Jedna z takich właśnie legend opowiada o historii Szwedów, którzy mieszkali tu przed laty. Działo się to podczas wojny 30-letniej. Gdy Gustaw II Adolf wkroczył do Maklenburgii rozgromił w okolicach Lipska armię Cesarstwa dowodzoną przez hrabiego Tille po czym zajął swoimi siłami prawie całe terytorium Czech, staczając liczne bitwy z pozostałymi wojskami cesarstwa. Posuwając się wzdłuż dawnej granicy doszli do miejscowości Smolnica i to tutaj w "X" roku rozegrała się wielka bitwa, w której oddziały szwedzkiej zostały rozbite kosztem wielu poległych żołnierzy po obu stronach obozów. Bitwa rozegrała się w dolinie rzeczki Rzykietka (Żykietka) o nazwie Kampa. Szczątki poległych protestantów i katolików znajdywano jeszcze w początkach XX w., a wieś Leboszowice nazywana była Wsią Kości. Legenda snuje swą dalszą opowieść o tym, jak to część rozbitych oddziałów szwedzkich lub jak mówią inni, dezerterzy tychże wojsk założyli w okolicznych lasach osadę- przysiółkiem, który z czasem powiększył się do małej wioski. Mieszkańcy Leboszowic i Smolnicy nazywali tę osadę Kozurówkę lub Szwedownikeim. Nigdy nie doszło do asymilacji przybyszów zza morza z ludnością śląska, a przez setki lat mogło dojść do degradacji pokoleniowej potomków szwedzkich żołnierzy i markietanek. Inni mówią, że pewnej nocy wszyscy mieszkańcy odeszli w nieznanym kierunku pozostawiając opuszczone domy i kościółek.
............................................................................................................................................................................................................................
O keszu:
Konfiguracja współrzędnych finałowych prezentuje się następująco: 50.14.A 018.33.B
Kiedy dotrzesz do tablicy musisz odnaleźć oznaczony w tekście powyżej rok jako "X". Wykorzystując tą liczbę obliczysz A i B, które podstawisz do powyższych współrzędnych:
A= "X"/2 -52,5
B= X-1532
Obchodź się ostrożnie z finałem!
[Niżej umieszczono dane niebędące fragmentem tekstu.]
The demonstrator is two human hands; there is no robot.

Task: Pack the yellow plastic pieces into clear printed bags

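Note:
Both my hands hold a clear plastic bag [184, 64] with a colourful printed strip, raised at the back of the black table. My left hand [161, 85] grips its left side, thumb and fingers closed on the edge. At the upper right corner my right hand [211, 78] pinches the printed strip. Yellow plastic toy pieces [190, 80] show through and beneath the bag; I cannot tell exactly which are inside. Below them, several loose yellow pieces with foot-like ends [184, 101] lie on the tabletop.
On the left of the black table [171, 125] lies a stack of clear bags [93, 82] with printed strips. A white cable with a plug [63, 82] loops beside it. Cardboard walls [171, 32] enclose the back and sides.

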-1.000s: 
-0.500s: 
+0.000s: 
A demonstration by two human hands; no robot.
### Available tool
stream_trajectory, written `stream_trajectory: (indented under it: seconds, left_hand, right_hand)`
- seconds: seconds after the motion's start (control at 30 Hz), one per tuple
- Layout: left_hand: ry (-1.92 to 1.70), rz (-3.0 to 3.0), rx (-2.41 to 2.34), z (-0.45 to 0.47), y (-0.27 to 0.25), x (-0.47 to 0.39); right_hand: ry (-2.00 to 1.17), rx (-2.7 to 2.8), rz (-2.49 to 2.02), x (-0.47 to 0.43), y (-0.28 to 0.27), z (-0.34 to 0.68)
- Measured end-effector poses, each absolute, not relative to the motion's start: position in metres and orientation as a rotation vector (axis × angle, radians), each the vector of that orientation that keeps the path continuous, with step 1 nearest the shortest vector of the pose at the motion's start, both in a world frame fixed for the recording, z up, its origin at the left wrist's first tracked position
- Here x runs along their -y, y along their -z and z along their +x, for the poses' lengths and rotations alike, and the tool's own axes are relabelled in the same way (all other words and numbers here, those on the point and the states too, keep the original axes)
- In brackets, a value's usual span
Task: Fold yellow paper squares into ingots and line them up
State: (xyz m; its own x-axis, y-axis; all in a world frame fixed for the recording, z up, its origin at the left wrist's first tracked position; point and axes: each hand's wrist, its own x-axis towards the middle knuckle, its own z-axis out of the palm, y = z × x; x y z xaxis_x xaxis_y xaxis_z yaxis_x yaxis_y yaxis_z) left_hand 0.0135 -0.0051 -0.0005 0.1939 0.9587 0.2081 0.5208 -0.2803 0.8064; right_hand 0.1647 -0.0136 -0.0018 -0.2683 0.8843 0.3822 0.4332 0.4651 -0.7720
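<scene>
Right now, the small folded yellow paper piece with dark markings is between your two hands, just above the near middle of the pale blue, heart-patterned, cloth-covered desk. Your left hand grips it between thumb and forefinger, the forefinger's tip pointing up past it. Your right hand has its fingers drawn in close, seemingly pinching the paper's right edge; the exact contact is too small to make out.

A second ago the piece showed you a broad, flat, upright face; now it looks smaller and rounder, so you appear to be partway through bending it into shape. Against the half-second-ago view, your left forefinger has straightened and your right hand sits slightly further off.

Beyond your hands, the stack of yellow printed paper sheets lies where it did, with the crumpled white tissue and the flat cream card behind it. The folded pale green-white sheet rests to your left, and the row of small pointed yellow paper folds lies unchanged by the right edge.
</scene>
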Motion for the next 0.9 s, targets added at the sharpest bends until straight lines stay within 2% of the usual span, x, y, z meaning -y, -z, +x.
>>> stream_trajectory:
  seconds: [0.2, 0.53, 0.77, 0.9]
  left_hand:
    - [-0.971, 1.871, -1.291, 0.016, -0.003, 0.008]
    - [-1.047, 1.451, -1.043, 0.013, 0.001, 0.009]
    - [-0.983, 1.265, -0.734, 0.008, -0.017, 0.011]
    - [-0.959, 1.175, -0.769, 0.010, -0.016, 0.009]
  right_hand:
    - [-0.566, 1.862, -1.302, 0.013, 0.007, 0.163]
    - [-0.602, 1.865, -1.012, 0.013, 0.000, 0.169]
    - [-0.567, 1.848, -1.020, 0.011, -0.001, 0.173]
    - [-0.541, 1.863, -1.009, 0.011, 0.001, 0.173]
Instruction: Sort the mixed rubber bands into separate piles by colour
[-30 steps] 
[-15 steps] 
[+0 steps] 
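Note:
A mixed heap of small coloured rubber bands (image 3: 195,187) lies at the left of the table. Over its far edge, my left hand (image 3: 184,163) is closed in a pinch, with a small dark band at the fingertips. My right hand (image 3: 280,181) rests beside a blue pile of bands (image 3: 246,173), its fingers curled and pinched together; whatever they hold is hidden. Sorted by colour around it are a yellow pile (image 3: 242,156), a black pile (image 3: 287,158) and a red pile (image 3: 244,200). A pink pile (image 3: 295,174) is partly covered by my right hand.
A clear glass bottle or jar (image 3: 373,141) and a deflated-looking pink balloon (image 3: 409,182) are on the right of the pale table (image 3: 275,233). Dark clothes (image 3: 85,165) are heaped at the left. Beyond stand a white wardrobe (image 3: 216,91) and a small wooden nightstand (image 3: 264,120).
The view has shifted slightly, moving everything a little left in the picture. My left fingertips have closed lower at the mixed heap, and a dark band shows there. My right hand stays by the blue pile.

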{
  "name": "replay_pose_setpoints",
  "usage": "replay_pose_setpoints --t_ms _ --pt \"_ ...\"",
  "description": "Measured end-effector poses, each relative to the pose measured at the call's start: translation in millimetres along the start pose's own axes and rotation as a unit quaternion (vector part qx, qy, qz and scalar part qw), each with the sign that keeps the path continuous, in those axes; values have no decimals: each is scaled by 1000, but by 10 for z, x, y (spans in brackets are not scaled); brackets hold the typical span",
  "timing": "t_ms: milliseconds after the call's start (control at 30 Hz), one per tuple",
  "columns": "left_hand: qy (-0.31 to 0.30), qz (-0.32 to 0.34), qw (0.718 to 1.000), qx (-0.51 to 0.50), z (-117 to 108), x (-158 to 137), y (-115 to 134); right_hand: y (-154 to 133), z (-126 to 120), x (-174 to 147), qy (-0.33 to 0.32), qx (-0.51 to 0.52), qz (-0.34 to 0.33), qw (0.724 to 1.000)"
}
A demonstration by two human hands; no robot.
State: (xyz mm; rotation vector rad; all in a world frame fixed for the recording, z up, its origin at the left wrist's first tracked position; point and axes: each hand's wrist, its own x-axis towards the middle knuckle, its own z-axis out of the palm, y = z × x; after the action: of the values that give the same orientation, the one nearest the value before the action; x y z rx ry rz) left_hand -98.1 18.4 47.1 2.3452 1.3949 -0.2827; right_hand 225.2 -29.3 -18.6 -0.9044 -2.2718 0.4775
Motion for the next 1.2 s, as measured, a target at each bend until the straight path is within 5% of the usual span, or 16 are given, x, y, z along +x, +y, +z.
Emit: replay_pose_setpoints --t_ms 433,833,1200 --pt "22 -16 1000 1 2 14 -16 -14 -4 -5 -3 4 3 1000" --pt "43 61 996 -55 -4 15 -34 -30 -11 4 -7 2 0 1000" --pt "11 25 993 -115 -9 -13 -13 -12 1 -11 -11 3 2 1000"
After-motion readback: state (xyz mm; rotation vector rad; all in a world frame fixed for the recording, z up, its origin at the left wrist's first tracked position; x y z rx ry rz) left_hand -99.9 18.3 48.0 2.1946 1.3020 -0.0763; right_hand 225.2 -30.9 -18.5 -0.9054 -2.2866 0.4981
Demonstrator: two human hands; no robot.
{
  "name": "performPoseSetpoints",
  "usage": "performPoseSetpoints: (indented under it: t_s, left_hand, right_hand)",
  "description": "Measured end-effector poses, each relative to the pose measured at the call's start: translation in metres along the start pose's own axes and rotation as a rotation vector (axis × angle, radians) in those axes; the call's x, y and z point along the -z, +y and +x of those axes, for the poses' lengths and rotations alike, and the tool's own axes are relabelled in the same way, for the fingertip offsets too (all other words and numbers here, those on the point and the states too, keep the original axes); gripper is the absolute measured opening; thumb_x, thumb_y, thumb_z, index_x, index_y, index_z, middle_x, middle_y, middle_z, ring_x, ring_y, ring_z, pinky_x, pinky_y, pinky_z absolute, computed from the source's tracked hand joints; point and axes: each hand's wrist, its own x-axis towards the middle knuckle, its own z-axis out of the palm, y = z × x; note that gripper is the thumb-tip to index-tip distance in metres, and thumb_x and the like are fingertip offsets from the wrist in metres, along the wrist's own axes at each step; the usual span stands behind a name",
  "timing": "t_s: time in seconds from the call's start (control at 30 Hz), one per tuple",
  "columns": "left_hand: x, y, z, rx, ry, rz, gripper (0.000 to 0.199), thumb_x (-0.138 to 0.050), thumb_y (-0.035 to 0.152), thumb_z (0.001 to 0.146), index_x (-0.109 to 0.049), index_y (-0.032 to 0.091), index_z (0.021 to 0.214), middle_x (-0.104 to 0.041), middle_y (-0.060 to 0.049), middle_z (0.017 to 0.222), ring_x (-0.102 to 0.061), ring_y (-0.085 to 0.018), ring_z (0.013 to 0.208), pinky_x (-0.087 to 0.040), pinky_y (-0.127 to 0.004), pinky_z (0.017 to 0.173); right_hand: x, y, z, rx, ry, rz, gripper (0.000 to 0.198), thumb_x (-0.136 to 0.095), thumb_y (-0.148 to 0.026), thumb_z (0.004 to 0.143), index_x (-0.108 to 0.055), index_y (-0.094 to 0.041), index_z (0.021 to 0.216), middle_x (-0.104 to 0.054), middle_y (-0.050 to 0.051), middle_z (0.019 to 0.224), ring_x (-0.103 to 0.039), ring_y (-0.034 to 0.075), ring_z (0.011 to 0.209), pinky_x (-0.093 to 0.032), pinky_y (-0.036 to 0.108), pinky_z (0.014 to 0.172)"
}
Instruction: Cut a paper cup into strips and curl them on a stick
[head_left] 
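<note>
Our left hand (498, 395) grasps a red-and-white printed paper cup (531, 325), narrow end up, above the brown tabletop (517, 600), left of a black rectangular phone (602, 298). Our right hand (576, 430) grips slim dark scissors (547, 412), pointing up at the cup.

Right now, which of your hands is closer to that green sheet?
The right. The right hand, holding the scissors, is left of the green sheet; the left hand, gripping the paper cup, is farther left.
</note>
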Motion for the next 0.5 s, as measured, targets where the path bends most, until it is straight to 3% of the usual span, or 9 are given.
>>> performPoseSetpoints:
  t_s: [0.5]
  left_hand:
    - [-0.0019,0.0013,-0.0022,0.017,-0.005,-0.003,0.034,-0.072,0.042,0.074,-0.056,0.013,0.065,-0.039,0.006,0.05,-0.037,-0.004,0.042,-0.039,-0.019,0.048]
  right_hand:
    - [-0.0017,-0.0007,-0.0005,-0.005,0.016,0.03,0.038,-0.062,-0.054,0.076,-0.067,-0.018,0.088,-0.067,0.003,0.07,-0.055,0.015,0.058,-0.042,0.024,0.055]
Zawartość jest cięższa niż wygląda na pierwszy rzut oka. Aby otworzyć skrzynkę zewnętrzną należy zwolnić zaczepy po dwóch przeciwnych stronach od wewnętrznej do zewnętrznej. Sam kesz jest otwierany jak most zwodzony- ciągniesz za uchwyt do dołu i otwierasz bramę do kesza. Pozostaw zamaskowane, tak jak zastałeś lub nawet lepiej :)
Do podjęcia skrzynki koniecznie zabierz rękawiczki.
...............................................................................................................................................................................................................................
Uwaga!
W pudełku znajdziesz naklejkę z liczbą potrzebną do wyliczenia finału. Naklej ją w odpowiednim miejscu na mapie pobranej z kesza [LGP] Szwedownik. Naklejki powtarzają się w różnych keszach, dlatego jeżeli masz już naklejkę dla danej miejscowości to resztę pozostaw dla następnych znalazców.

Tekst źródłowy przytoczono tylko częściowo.